Peace comes but once a decade to Azea and such a couple must procreate when they can. There isn’t time in the midst of war to savor the mysteries of birth, or to share in the first moments of a child’s life. They have waited years and they are not willing to do so again.
The child will not be Azean, they are warned.
She is ours, they respond. That is enough.
The Council of Justice meets on the matter. A people whose definition of citizenship is based on genetic conformity must have a way to judge issues arising from deviation; thus the case falls to the Council.
The child will not be, can never be a citizen of the Empire.
Her parents pale, but they persist.
The child can never have the most basic Security clearance.
This is a blow to those who have made War service their lives. But it is too late to back out now. Men and women who are weak of will may fall to the Braxins, and these two have proven their mettle by that standard. The child will be born, they insist.
Uncompromising decrees follow in rapid order: the child may never set foot on Azea. She may not receive the benefits of Azean genetic science. Her appearance may not be tampered with. She may never in any way become involved with the War effort.
These are scare tactics and are designed to pressure the parents into submission. But they fail in this purpose and become merely law, gloom to darken the child’s birth.
The girl is born in peacetime. But war, as always, comes again, and the nine hundred and eight-sixth Comprehensive Peace Treaty between Braxi and Azea shatters in a splash of human blood between the stars.
The fact that it was inevitable does not negate its value as an omen.
Viton: We recognize that in man’s nature there is a drive to oppress others, be they truly alien or his own women. Perhaps the true measure of his power is how openly he can indulge in this.

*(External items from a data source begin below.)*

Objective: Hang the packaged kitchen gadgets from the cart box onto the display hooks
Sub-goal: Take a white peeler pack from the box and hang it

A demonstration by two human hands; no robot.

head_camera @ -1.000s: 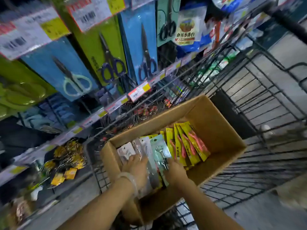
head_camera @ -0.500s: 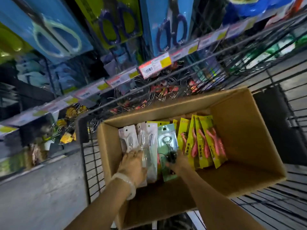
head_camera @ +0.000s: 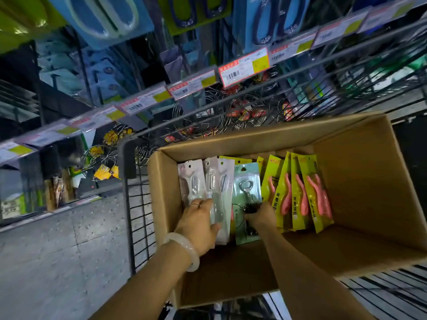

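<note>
The packaged gadgets are stood on edge in a row along the far-left part of the brown cardboard box (head_camera: 346,181), probably so their hang holes face up for quick picking. The pale clear-blister packs (head_camera: 208,181) at the left are pinched by the left hand (head_camera: 198,225), thumb to the right of them, fingers to the left. The mint-green bottle-opener card (head_camera: 246,192) is gripped low down by the right hand (head_camera: 260,217), fingers curled. To the right, the yellow packs with pink tools (head_camera: 305,192) lean untouched. The box sits in a black wire cart (head_camera: 138,215) on a grey speckled floor (head_camera: 57,250). Hooks with packaged scissors (head_camera: 106,17) and price tags (head_camera: 243,66) hang on the far side.
</note>
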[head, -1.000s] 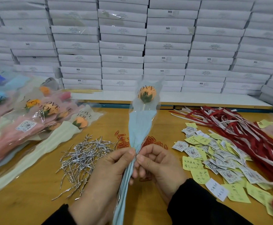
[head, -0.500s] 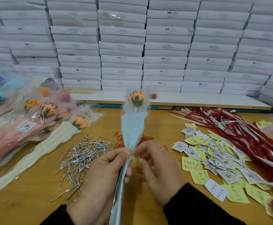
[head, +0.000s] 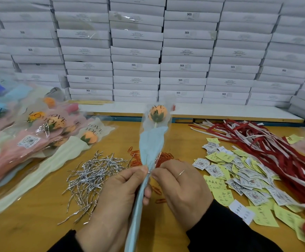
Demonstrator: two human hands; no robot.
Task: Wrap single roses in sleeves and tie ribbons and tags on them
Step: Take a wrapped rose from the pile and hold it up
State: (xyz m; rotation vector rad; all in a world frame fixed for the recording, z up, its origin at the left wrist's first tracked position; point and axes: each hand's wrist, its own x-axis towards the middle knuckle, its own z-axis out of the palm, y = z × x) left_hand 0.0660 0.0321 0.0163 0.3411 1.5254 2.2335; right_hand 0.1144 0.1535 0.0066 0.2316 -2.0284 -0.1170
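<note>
Left hand (head: 115, 202) grips blue sleeve (head: 152, 142) printed "LOVE YOU"; right hand (head: 181, 190) pinches it; boxes (head: 136, 67) marked "SGS".

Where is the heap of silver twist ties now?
The silver twist ties lie on the wooden table, left of the left hand, beside the orange paper clips.

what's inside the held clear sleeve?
An orange rose with green leaves on a thin stem, above light blue paper lining. The lower stem is hidden by lining and both hands.
</note>
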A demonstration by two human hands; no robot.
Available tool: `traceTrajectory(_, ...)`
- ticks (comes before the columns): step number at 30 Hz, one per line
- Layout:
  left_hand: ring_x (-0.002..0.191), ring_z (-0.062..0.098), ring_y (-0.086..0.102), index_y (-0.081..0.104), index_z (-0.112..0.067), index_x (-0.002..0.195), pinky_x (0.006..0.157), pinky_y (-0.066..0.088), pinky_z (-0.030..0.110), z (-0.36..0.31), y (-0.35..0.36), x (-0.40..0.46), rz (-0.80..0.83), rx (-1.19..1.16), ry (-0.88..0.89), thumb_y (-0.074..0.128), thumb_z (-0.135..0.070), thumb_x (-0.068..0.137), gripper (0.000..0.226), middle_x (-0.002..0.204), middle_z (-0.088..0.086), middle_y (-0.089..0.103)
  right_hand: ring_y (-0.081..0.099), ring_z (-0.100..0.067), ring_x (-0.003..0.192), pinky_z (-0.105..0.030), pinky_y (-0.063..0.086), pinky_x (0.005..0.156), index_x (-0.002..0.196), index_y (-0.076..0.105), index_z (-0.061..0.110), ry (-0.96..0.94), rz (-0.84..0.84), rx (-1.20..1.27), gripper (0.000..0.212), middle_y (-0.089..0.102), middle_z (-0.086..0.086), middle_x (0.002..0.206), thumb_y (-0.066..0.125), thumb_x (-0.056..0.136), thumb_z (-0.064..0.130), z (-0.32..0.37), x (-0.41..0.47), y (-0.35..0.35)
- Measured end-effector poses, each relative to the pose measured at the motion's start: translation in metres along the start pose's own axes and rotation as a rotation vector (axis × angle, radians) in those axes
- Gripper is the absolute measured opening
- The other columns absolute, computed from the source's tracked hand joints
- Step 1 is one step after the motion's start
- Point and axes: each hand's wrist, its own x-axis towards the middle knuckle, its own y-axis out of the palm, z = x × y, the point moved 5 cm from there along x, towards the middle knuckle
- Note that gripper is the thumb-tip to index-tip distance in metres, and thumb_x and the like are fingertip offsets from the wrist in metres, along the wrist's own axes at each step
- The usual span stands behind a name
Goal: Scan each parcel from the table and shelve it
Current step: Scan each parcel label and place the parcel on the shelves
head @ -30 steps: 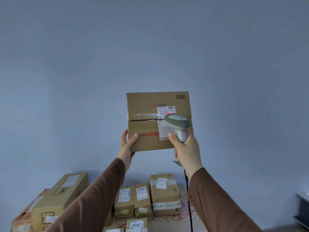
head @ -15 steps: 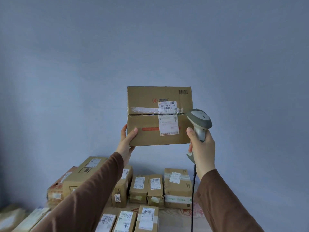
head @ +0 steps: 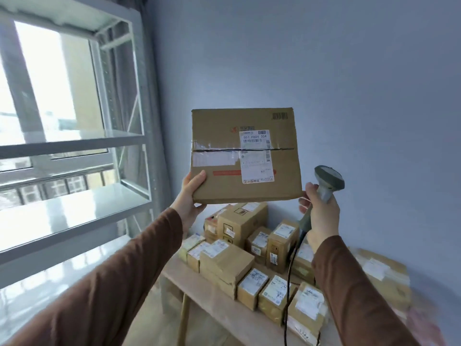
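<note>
The parcel [head: 243, 156], a flat brown cardboard box, is held up in the air in front of the blue wall [head: 349, 71], above the table. Its broad face looks toward the camera and carries a white shipping label [head: 255, 157] over a taped seam, and a printed barcode in the upper right corner.

The left hand [head: 190, 196] grips the lower left corner of the parcel: the thumb lies on the front face and the other fingers go behind, so they are hidden. The right hand [head: 321, 213] is closed around the handle of a grey barcode scanner [head: 326, 186]. The scanner head is just beside the lower right corner of the parcel. A black cable [head: 289, 278] hangs down from the handle.

Below, many smaller cardboard parcels [head: 252, 260] with white labels stand close together on a wooden table [head: 224, 305]. On the left there is a pale metal shelf unit [head: 72, 206] in front of a window [head: 50, 83]. Both arms wear brown sleeves [head: 117, 283]
</note>
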Motion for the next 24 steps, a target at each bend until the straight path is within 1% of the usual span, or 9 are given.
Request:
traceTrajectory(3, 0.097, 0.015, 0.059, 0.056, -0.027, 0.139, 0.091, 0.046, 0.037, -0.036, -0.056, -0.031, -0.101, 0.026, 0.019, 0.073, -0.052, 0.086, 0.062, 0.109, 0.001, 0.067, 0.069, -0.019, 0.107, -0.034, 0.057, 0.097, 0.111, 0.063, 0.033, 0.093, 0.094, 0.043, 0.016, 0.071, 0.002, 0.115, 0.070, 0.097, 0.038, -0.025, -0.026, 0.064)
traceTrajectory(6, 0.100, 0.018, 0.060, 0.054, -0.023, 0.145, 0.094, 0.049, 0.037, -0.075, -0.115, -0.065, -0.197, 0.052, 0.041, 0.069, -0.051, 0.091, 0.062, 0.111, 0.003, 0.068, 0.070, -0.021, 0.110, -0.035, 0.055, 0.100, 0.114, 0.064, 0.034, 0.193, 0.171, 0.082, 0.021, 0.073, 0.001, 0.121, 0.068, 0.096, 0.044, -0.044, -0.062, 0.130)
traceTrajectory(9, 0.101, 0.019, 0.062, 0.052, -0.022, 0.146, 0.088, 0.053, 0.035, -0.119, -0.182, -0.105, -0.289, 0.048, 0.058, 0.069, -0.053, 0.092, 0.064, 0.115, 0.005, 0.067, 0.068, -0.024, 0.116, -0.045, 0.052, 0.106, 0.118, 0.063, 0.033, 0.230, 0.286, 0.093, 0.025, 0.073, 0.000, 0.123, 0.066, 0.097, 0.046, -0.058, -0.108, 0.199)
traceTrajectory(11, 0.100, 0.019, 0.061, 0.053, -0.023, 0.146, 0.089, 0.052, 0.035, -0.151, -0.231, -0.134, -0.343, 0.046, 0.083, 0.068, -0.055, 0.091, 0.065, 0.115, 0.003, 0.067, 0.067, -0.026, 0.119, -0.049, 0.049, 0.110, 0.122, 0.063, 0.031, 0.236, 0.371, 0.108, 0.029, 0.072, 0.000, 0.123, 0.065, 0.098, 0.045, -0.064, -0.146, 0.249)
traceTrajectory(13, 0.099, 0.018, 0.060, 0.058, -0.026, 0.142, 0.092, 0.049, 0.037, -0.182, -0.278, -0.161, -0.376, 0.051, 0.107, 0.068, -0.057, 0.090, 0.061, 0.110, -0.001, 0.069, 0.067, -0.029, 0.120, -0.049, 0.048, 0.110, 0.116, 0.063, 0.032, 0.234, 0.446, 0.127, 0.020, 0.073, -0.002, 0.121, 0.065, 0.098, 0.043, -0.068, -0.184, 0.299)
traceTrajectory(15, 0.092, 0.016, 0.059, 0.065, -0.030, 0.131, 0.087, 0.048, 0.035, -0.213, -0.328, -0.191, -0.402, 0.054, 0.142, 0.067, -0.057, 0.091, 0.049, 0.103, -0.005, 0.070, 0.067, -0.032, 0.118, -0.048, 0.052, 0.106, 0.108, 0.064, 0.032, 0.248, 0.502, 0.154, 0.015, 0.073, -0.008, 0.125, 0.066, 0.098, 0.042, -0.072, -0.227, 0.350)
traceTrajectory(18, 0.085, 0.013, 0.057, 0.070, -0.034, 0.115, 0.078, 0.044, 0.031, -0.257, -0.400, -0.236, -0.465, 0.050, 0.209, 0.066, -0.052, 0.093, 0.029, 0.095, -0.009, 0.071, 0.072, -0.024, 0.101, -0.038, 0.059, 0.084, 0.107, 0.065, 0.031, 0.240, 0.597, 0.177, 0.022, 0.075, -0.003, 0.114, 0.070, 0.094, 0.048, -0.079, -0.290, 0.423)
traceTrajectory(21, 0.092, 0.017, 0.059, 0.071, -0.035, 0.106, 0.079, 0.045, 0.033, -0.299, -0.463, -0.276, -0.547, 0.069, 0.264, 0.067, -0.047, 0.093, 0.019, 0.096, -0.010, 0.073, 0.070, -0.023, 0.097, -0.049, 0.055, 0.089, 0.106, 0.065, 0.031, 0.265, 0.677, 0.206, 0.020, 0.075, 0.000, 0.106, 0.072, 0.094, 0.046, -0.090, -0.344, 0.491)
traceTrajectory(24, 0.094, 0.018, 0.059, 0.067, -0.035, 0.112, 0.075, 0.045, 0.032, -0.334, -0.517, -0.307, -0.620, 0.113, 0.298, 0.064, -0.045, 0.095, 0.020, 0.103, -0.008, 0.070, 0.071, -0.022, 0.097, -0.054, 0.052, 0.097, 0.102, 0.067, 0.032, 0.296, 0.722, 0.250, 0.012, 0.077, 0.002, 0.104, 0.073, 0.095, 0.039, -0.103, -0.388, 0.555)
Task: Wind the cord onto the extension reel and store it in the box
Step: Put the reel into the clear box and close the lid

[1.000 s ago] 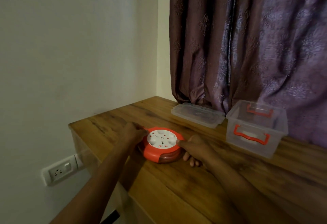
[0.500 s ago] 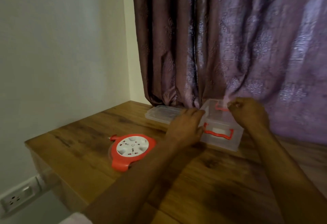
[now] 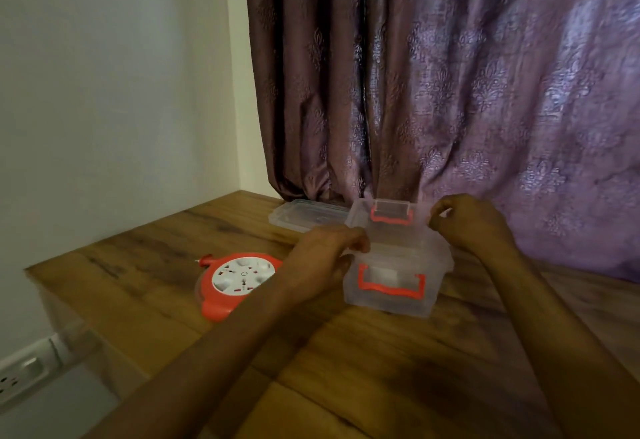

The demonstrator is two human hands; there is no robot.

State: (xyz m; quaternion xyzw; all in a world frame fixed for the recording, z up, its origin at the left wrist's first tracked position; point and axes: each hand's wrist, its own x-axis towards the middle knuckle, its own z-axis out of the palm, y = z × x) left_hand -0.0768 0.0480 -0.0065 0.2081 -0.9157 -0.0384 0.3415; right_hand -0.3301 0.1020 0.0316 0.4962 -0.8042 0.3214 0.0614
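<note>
The orange extension reel point(image 3: 239, 281) with its white socket face lies flat on the wooden table point(image 3: 346, 369), its cord wound inside. To its right stands the clear plastic box point(image 3: 394, 296) with orange latches, open at the top. My left hand point(image 3: 325, 260) grips the box's left rim. My right hand point(image 3: 467, 222) pinches its far right rim. The box looks slightly blurred and tilted toward me.
The clear lid point(image 3: 304, 216) lies flat behind the box against the purple curtain point(image 3: 450, 92). A white wall point(image 3: 104, 92) is on the left, with a wall socket point(image 3: 24, 372) below the table's left edge.
Both hands left the reel and took hold of the box rim. The box has since come nearer to me and the reel.
</note>
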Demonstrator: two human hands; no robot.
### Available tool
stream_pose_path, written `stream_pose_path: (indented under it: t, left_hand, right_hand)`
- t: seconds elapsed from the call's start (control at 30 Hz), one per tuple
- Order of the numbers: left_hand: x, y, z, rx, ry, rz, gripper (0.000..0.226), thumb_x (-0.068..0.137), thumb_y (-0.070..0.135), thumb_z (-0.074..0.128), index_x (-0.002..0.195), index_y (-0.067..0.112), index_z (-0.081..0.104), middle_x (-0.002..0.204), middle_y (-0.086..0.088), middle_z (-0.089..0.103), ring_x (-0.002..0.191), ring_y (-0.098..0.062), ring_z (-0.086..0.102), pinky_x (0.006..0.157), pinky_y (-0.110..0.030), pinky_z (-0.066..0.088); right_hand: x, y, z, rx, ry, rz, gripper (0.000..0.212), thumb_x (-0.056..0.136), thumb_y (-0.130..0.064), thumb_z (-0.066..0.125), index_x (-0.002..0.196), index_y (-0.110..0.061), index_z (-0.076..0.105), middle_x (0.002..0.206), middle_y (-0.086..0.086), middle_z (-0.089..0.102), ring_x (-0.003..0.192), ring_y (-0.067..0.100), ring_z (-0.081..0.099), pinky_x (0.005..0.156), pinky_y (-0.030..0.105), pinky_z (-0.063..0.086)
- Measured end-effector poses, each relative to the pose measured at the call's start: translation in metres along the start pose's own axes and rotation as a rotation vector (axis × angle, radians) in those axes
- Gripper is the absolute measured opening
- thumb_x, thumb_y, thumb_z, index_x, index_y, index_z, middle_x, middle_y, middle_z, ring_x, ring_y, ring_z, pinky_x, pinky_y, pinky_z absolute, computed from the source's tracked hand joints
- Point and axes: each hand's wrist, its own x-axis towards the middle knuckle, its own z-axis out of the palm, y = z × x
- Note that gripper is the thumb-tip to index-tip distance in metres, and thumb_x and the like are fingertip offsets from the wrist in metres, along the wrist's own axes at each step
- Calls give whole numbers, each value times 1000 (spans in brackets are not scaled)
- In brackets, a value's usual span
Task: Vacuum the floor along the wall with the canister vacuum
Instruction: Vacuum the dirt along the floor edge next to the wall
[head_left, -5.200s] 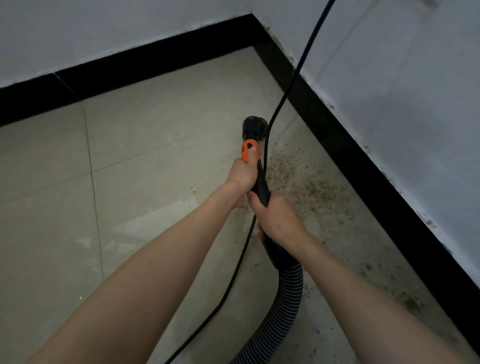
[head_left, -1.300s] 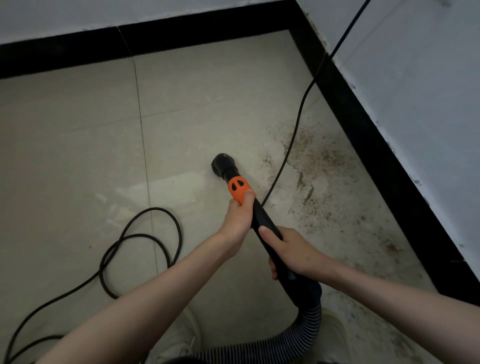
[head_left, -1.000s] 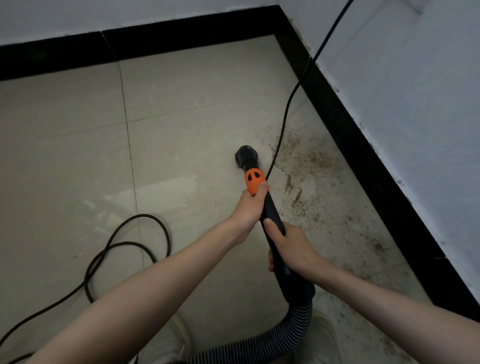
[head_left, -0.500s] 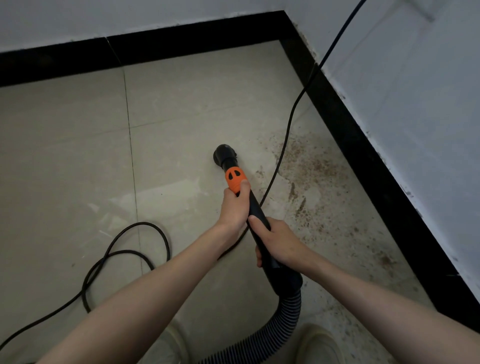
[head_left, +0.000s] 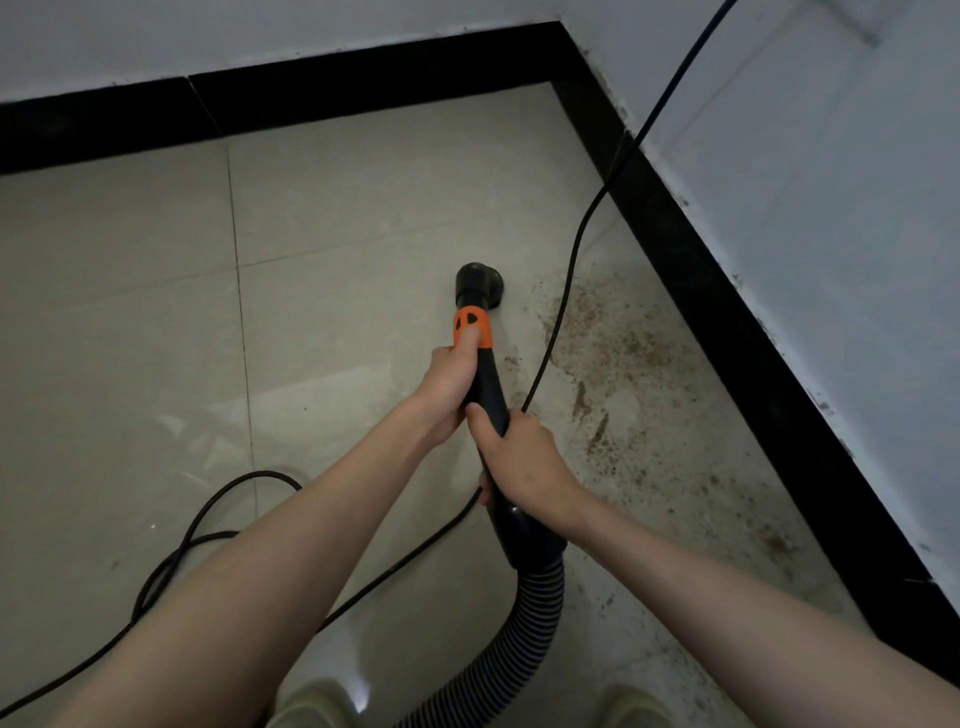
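I hold the black vacuum wand (head_left: 488, 395) with both hands, its round nozzle (head_left: 478, 288) down on the beige tiled floor (head_left: 332, 218). My left hand (head_left: 447, 389) grips the wand just below the orange collar (head_left: 471, 327), thumb on the collar. My right hand (head_left: 524, 462) grips the wand lower down, above the ribbed hose (head_left: 524, 623). Brown dirt (head_left: 608, 343) is scattered on the floor right of the nozzle, along the black skirting (head_left: 727, 291) of the right wall. The canister itself is out of sight.
A black power cord (head_left: 576, 249) hangs from the upper right, runs past the wand and loops on the floor (head_left: 208, 519) at the left. The room corner (head_left: 561, 52) lies ahead. My two shoes (head_left: 322, 701) show at the bottom edge.
The nozzle has swept left and right over the floor beside the dirt and now sits a little nearer the dirt patch. Both hands have kept their grip on the wand.
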Motion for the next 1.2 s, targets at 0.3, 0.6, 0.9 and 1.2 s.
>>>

From The Birth of Braxi: excerpts from the later dialogues of Harkur the Great and Viton the Ruthless, (House of Makoth, Kurat/Braxi; CCS prime-file: Dialogues) Not available in the Azean Star Empire.
TWO
Dear my sister,
By now you must have discovered my absence. Yes, Ni’Ar, not only have I gone, but return is impossible—not only to our home, but to any part of Braxi.
I hope you’ll forgive me. I kept so much from you, and for so long, but I think you’ll see as you read this that I had little choice in the matter. And I should thank you for all the support you gave me, though you could hardly understand the torment that made it necessary.
But let me explain.
You remember, I’m certain, that cursed year when Jenar attached himself to me. His brutality, and my helplessness to escape it, came close to destroying me utterly. When he finally tired of the game and left, I cried in relief—and I was determined to find some method of avoiding men for a time, though law demands we submit to any who ask.